* [Prompt]:
Print the data exactly as written, line for line, and leave its pictures behind.
++++++++
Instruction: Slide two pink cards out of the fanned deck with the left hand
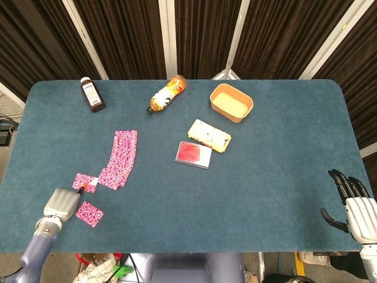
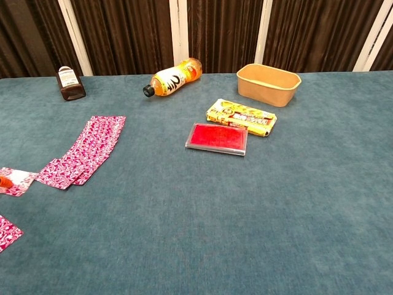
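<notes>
At the near left corner of the blue table (image 1: 277, 153), the left hand (image 1: 60, 204) reaches in from below the table edge. It shows as a grey block with one orange-tipped finger (image 1: 83, 188) stretched forward. That fingertip presses on a loose pink card (image 1: 85, 181) lying flat just ahead of the hand. Whether the other fingers are curled or spread cannot be told from either view. In the chest view only the orange tip and that card (image 2: 13, 180) show at the left border.

A second pink card (image 1: 89, 213) lies flat just to the right of the hand, close to the near table edge. It is apart from the first card and from the deck.

The fanned deck (image 1: 120, 158) lies beyond the hand and to its right, a curved strip of overlapping pink cards. Its near end sits just beside the card under the fingertip, with a small gap between them.

The right hand (image 1: 354, 203) rests far off at the near right corner, fingers apart and holding nothing.

Farther from the left hand, towards the back of the table, stand a brown medicine bottle (image 1: 92, 94), an orange drink bottle (image 1: 166, 94) on its side and a tan bowl (image 1: 231, 102). A yellow packet (image 1: 209, 135) and a red flat case (image 1: 193, 154) lie mid-table.
</notes>
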`<state>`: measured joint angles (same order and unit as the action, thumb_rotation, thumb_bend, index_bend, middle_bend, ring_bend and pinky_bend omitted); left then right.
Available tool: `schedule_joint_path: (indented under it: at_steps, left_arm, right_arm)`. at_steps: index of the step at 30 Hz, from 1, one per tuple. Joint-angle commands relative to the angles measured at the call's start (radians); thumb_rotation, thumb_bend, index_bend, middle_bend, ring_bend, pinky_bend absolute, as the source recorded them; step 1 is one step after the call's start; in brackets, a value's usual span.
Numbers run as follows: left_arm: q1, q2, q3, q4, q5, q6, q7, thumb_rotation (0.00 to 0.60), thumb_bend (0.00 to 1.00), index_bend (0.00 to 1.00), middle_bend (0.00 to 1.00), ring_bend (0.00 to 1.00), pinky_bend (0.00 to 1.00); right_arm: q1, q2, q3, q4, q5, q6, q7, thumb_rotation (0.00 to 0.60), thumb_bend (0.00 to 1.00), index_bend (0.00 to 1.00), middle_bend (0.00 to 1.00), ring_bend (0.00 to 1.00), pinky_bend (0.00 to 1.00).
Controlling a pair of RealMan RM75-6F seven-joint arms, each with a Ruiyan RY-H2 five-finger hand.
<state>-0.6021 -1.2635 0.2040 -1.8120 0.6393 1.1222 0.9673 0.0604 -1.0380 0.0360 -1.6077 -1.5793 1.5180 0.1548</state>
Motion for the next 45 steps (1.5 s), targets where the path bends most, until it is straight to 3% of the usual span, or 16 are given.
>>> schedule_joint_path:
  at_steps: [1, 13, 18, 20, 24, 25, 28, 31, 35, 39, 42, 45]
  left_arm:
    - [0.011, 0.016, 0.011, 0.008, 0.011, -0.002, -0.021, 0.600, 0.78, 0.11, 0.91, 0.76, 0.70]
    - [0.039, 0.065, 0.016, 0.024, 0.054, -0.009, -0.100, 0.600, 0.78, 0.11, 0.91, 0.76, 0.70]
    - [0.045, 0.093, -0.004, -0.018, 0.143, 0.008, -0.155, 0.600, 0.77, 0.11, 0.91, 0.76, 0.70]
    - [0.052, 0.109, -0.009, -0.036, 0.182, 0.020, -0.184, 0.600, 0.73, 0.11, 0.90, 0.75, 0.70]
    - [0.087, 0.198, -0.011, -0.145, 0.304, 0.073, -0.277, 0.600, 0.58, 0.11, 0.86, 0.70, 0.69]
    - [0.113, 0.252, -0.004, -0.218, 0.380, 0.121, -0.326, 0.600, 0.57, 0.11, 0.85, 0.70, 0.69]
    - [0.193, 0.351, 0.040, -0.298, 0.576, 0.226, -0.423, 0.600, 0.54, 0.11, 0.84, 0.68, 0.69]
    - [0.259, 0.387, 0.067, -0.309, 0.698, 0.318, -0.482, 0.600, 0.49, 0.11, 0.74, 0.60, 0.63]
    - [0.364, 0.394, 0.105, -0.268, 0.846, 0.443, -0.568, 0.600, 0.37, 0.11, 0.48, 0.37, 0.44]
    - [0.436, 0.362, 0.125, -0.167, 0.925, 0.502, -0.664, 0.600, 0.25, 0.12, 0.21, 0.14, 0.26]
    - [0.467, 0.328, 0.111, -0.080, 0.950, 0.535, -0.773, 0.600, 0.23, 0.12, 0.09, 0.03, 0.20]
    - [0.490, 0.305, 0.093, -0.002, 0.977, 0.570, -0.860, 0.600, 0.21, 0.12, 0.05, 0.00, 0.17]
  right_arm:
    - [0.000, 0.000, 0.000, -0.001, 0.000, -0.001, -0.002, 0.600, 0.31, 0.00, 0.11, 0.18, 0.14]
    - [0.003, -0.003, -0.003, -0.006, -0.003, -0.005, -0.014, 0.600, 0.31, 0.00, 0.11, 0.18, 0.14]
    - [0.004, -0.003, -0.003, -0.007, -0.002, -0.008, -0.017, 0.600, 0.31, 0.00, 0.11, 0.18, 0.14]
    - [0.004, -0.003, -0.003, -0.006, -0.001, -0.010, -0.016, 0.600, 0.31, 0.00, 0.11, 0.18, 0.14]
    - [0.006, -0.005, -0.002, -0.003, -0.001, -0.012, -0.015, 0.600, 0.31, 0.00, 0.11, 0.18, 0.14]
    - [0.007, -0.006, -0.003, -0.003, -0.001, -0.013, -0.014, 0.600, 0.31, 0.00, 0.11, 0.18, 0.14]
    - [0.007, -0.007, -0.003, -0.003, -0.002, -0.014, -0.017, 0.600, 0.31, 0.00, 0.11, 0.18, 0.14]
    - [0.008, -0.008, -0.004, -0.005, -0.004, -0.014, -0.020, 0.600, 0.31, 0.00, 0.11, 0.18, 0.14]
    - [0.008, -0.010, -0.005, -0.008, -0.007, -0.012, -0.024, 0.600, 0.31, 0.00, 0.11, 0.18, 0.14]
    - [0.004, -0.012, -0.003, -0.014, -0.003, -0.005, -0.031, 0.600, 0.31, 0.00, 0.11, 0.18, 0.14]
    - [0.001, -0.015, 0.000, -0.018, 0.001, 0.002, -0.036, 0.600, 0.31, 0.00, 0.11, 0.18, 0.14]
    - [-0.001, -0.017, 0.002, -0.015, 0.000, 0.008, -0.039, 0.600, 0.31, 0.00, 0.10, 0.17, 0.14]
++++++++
* [Response to the exercise]:
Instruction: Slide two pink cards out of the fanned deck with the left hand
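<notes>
At the near left corner of the blue table (image 1: 277, 153), the left hand (image 1: 60, 204) reaches in from below the table edge. It shows as a grey block with one orange-tipped finger (image 1: 83, 188) stretched forward. That fingertip presses on a loose pink card (image 1: 85, 181) lying flat just ahead of the hand. Whether the other fingers are curled or spread cannot be told from either view. In the chest view only the orange tip and that card (image 2: 13, 180) show at the left border.

A second pink card (image 1: 89, 213) lies flat just to the right of the hand, close to the near table edge. It is apart from the first card and from the deck.

The fanned deck (image 1: 120, 158) lies beyond the hand and to its right, a curved strip of overlapping pink cards. Its near end sits just beside the card under the fingertip, with a small gap between them.

The right hand (image 1: 354, 203) rests far off at the near right corner, fingers apart and holding nothing.

Farther from the left hand, towards the back of the table, stand a brown medicine bottle (image 1: 92, 94), an orange drink bottle (image 1: 166, 94) on its side and a tan bowl (image 1: 231, 102). A yellow packet (image 1: 209, 135) and a red flat case (image 1: 193, 154) lie mid-table.
</notes>
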`<state>`: measured joint angles (same order and unit as the action, thumb_rotation, thumb_bend, index_bend, middle_bend, ring_bend and pinky_bend omitted); left then right.
Available tool: `schedule_joint_path: (indented under it: at_steps, left_arm, right_arm)`. at_steps: index of the step at 30 Hz, from 1, one per tuple. Joint-angle commands relative to the angles measured at the call's start (radians); thumb_rotation, thumb_bend, index_bend, middle_bend, ring_bend, pinky_bend absolute, as the source recorded them; step 1 is one step after the call's start; in brackets, a value's usual span.
Numbers run as follows: left_arm: q1, q2, q3, q4, q5, q6, q7, thumb_rotation (0.00 to 0.60), thumb_bend (0.00 to 1.00), index_bend (0.00 to 1.00), middle_bend (0.00 to 1.00), ring_bend (0.00 to 1.00), pinky_bend (0.00 to 1.00); right_arm: q1, q2, q3, q4, q5, q6, q7, thumb_rotation (0.00 to 0.60), thumb_bend (0.00 to 1.00), index_bend (0.00 to 1.00), middle_bend (0.00 to 1.00), ring_bend (0.00 to 1.00), pinky_bend (0.00 to 1.00).
Controlling a pair of RealMan RM75-6F seven-joint arms, each with a Ruiyan RY-H2 five-finger hand.
<state>-0.6021 -1.2635 0.2040 -1.8120 0.6393 1.1222 0.9673 0.0604 -1.0380 0.0360 -1.6077 -1.5793 1.5180 0.1548</state>
Motion for the next 45 steps (1.5 s), targets where the path bends most, until it is straight to 3% of the usual span, or 16 are given.
>>> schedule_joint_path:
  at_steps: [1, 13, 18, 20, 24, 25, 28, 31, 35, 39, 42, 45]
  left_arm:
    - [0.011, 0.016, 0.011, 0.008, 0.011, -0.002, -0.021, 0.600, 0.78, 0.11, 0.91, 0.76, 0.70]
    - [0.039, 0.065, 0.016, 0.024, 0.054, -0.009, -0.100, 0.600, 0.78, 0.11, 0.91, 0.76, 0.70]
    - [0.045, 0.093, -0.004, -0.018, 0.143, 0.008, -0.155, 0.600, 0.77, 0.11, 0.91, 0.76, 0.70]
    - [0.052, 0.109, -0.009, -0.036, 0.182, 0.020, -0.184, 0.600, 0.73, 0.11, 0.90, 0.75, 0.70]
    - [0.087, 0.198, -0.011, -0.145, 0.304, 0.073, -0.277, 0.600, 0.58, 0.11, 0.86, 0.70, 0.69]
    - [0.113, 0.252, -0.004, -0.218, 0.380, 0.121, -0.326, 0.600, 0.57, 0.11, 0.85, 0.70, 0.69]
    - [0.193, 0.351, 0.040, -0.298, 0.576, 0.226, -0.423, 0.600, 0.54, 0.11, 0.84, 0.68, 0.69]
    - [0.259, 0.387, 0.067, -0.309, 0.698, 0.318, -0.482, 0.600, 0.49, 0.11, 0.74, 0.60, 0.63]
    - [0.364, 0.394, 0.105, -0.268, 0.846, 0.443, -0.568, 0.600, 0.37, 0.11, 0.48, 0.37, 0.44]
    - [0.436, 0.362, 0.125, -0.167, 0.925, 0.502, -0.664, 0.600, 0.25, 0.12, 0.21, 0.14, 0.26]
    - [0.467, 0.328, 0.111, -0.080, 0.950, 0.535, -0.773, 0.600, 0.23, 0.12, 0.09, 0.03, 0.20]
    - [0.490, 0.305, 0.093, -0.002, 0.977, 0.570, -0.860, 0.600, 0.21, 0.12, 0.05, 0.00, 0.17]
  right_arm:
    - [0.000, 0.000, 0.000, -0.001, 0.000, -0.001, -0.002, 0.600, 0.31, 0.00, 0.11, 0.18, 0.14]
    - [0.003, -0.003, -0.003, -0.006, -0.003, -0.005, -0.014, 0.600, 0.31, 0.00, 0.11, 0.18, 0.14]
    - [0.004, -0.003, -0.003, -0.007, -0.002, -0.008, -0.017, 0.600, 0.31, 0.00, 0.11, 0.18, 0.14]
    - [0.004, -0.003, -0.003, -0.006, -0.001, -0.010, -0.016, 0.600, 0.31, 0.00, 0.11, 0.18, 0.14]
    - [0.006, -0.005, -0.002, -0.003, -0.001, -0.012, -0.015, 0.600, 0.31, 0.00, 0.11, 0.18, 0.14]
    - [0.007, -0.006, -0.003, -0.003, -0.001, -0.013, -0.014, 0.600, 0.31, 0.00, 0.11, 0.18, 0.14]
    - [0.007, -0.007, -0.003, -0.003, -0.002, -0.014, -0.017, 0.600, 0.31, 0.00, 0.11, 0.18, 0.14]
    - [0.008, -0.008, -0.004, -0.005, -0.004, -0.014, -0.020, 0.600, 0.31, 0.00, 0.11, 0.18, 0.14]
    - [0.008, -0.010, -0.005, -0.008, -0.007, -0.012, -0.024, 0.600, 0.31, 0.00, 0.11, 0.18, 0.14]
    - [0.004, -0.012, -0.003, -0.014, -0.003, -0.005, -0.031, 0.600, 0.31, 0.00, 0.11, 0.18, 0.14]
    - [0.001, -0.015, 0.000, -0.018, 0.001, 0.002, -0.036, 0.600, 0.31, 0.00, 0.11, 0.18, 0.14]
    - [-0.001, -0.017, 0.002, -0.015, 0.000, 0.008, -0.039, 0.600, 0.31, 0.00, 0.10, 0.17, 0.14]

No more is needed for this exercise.